Until now the recovery from the Great Financial Crisis was the weakest from the post-WWII last four contractions.  However, as Kruger points out assuming that the Atlanta Fed’s GDP tracker is accurate, this dour  assessment will not longer hold.   It will surpass the recovery from the end of the tech bubble at the start of the century.  

Even so, the recovery in many respects remains unimpressive.  Nevertheless, it is notable in what it says about the two main competing explanations for the lackluster growth.  

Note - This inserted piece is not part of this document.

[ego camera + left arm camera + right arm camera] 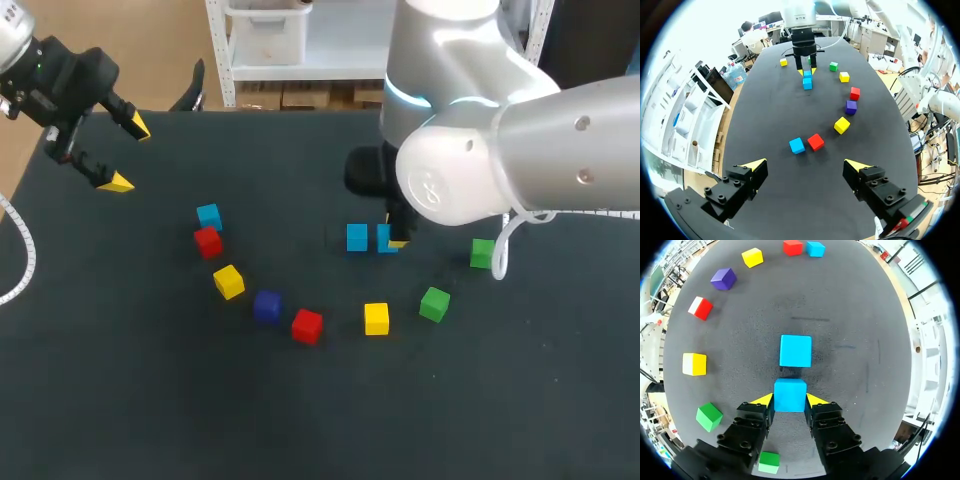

One camp argues that as financial crisis (balance sheet crisis), it takes longer to recover than from a traditional end of a business cycle.  However, the from that perspective, the US economy has recovered faster than anticipated.     When the history of this period is written, the early and aggressive action by the Federal Reserve (with the Treasury Department) was a big reason why a Great Depression was avoided.  

The other camp argues that the lackluster recovery is due to secular stagnation.  Insufficient aggregate demand has become the normal condition. Serial bubbles have hidden it. However, when looking at that chart, it is difficult to say the US economy is stagnating.  The US economy has never been bigger.  It may be growing slowly, and some of the headwinds, like the less supportive demographics, will be with us for some time, but stagnation is not a fair description of  the heavy black line on the chart. Part of the problem is productivity growth has slowed, and economists, let alone policymakers, do not fully understand the causes.